You'll need to copy results into a vector or deque (or such) first.
vector sortable_results( results.begin(), results.end() );
You can customize the ordering of the elements in the set by providing a custom predicate to determine ordering of added elements relative to extant members. set is defined as
template <
class Key,
class Traits=less<Key>,
class Allocator=allocator<Key>
>
class set
where Traits is
The type that provides a function
object that can compare two element
values as sort keys to determine their
relative order in the set. This
argument is optional, and the binary
predicate less is the default
value.
There is background on how to use lambda expression as a template parameter here.
In your case this translates to:
auto comp = [](const string& a, const string& b) -> bool
{ return a.length() < b.length(); };
auto results = std::set <string, decltype(comp)> (comp);
Note that this will result in set elements with the same string length being treated as duplicates which is not what you want, as far as I can understand the desired outcome.
sort requires random access iterators which set doesn't provide (It is a bidirectional iterator). If you change the code to use vector it compiles fine.
You cannot sort a set. It's always ordered on keys (which are elements themselves).
To be more specific, std::sort requires random access iterators. The iterators provided by std::set are not random.

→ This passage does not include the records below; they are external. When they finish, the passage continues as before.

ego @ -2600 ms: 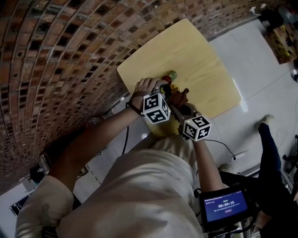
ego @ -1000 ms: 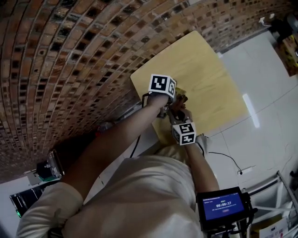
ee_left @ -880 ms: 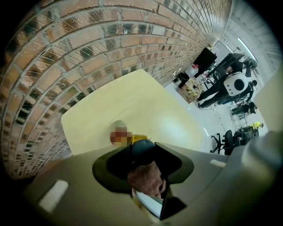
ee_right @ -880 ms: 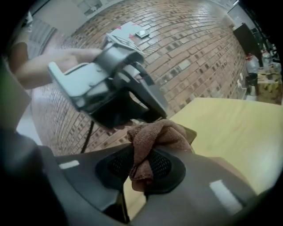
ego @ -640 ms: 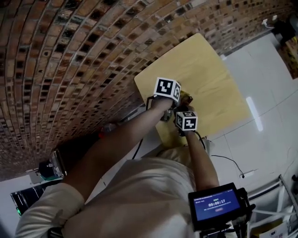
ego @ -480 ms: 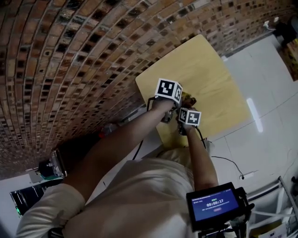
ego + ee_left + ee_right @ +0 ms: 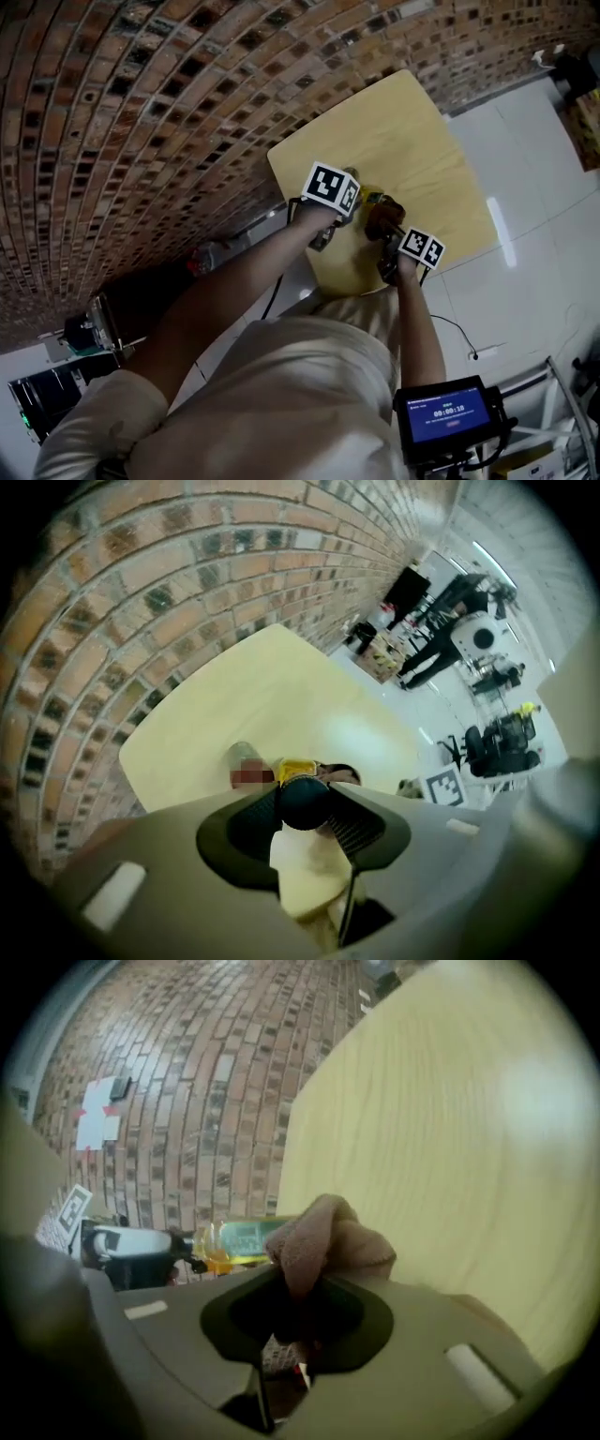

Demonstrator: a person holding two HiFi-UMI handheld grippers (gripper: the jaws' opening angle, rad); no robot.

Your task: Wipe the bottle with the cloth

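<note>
Bottle [image 7: 239,1238] of yellow liquid is gripped at its dark round cap [image 7: 305,797] by the left tool [image 7: 306,810], whose jaws press on the cap from both sides. Its body points away from that tool, out over the worktop [image 7: 403,122]; I cannot tell whether it touches the surface. The right tool [image 7: 305,1299] is clamped on a pinkish-brown cloth [image 7: 330,1235], which bunches out past the jaws and sits against the side of the bottle. In the head view the two tools meet near the worktop's near edge, the left one closer to the wall. The worktop is pale yellow wood with rounded corners. A brick wall [image 7: 141,112] runs along its far left side, and a white tiled floor [image 7: 544,169] spreads to the right.
</note>
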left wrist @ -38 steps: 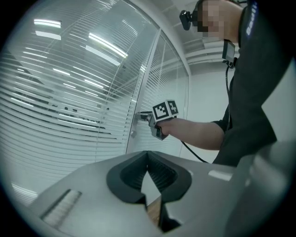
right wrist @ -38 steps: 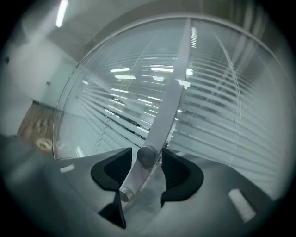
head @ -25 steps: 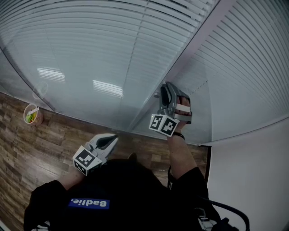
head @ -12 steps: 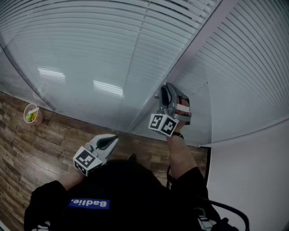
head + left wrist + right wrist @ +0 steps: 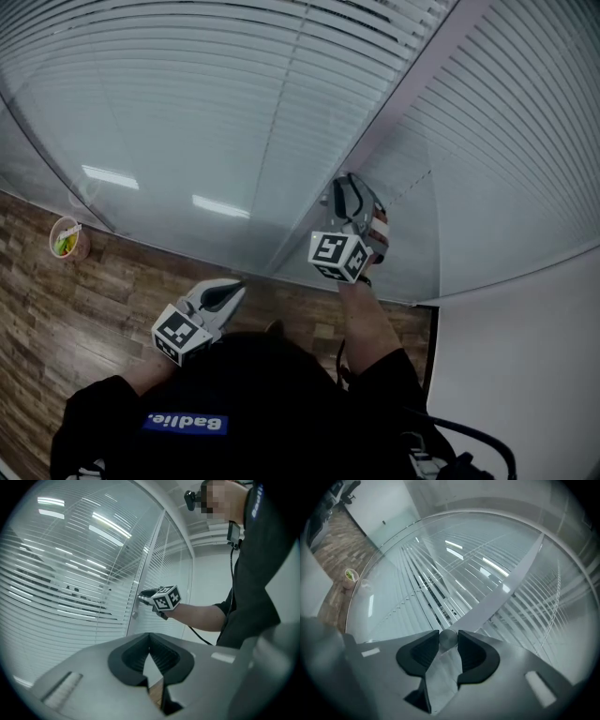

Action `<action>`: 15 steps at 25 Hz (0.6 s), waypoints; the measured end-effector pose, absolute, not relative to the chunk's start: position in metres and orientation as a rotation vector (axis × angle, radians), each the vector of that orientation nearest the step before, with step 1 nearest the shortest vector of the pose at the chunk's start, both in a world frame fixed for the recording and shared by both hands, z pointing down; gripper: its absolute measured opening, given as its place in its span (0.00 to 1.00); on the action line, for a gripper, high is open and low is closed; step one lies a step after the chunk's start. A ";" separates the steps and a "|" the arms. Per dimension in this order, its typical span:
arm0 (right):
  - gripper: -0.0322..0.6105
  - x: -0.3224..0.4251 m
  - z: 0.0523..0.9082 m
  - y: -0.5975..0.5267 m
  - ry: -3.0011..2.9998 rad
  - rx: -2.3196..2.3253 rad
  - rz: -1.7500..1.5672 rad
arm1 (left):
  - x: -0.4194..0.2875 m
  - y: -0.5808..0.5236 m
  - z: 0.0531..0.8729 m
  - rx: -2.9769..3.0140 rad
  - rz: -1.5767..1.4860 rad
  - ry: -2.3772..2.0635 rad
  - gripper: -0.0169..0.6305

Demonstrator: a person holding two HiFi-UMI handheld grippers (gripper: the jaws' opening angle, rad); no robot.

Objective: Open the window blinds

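The blinds (image 5: 187,112) fill the far side of the scene. They are thin, flat, pale slats running level, set behind smooth glass that carries bright streaks of reflected light. There are two panels of them, split by one pale, flat-faced post (image 5: 398,98). In the right gripper view dark gaps show between some slats.

Below the glass lies a floor (image 5: 56,309) of brown wood-grain planks, and to the right stands a plain white wall (image 5: 525,375). A person in a dark top (image 5: 234,403) stands near, with a bare forearm reaching to the post.

There are two grey claws, each with one cube of black-and-white square markers. The right claw (image 5: 345,192) is up at the post, and its dark ribbed pads have just been closing. They now clamp a small, round, dull metal knob (image 5: 448,639) on the post, just beside the right-hand panel. The left claw (image 5: 234,289) hangs lower and nearer, apart from the glass, with its tips together and nothing between them.

One small round cup (image 5: 66,239) with something green in it sits on the floor at the far left, close to the glass.
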State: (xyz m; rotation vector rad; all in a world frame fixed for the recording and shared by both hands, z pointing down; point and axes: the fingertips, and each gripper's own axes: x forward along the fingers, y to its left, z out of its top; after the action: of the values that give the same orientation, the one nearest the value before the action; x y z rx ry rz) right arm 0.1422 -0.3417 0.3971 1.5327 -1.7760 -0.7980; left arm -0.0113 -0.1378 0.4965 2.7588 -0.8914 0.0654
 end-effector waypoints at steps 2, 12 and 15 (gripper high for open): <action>0.25 0.144 0.397 -0.343 -1.819 1.567 -0.752 | -0.010 -0.139 0.497 2.759 0.066 -0.890 0.03; 0.25 0.148 0.392 -0.343 -2.036 1.745 -0.478 | -0.013 -0.137 0.497 2.763 0.072 -0.887 0.03; 0.25 0.149 0.393 -0.344 -2.094 1.788 -0.389 | -0.014 -0.137 0.497 2.761 0.070 -0.887 0.03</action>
State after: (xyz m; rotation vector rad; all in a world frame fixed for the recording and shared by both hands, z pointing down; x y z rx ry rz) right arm 0.1491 -0.3443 0.3925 1.7879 -2.0937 -0.3891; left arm -0.0138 -0.1374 0.4975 2.7607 -0.8874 0.0702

Since I wrote the original code you're using, perhaps I can expand on it... :)
struct cmp_by_length {
template<class T>
bool operator()(T const &a, T const &b) {
return a.length() < b.length() or (a.length() == b.length() and a < b);
}
};
This compares by length first, then by value. Modify the set definition:
set<string, cmp_by_length> results;
And you're good to go:
int main() {
using namespace std;
string s = "abc";
typedef set<string, cmp_by_length> Results; // convenience for below
Results results;
do {
for (int n = 1; n <= s.size(); ++n) {
results.insert(s.substr(0, n));
}
} while (next_permutation(s.begin(), s.end()));
// would need to add cmp_by_length below, if I hadn't changed to the typedef
// i.e. set<string, cmp_by_length>::const_iterator
// but, once you start using nested types on a template, a typedef is smart
for (Results::const_iterator x = results.begin(); x != results.end(); ++x) {
cout << *x << '\n';
}
// of course, I'd rather write... ;)
//for (auto const &x : results) {
// cout << x << '\n';
//}
return 0;
}
std::set is most useful to maintain a sorted and mutating list. It faster and smaller to use a vector when the set itself wont change much once it's been built.
#include <vector>
#include <string>
#include <iostream>
#include <algorithm>
int main() {
using namespace std;
string s = "abc";
vector<string> results;
do {
for (size_t n = 1; n <= s.size(); ++n) {
results.push_back(s.substr(0, n));
}
} while (next_permutation(s.begin(), s.end()));
//make it unique
sort( results.begin(), results.end() );
auto end_sorted = unique( results.begin(), results.end() );
results.erase( end_sorted, results.end() );
//sort by length
sort (results.begin(),results.end());
[](string lhs, string rhs)->bool
{ return lhs.length() < rhs.length(); } );
for ( const auto& result: results ) {
cout << result << '\n';
}
}
I used the classic, sort/unique/erase combo to make the results set unique.I also cleaned up your code to be a little bit more c++0x-y.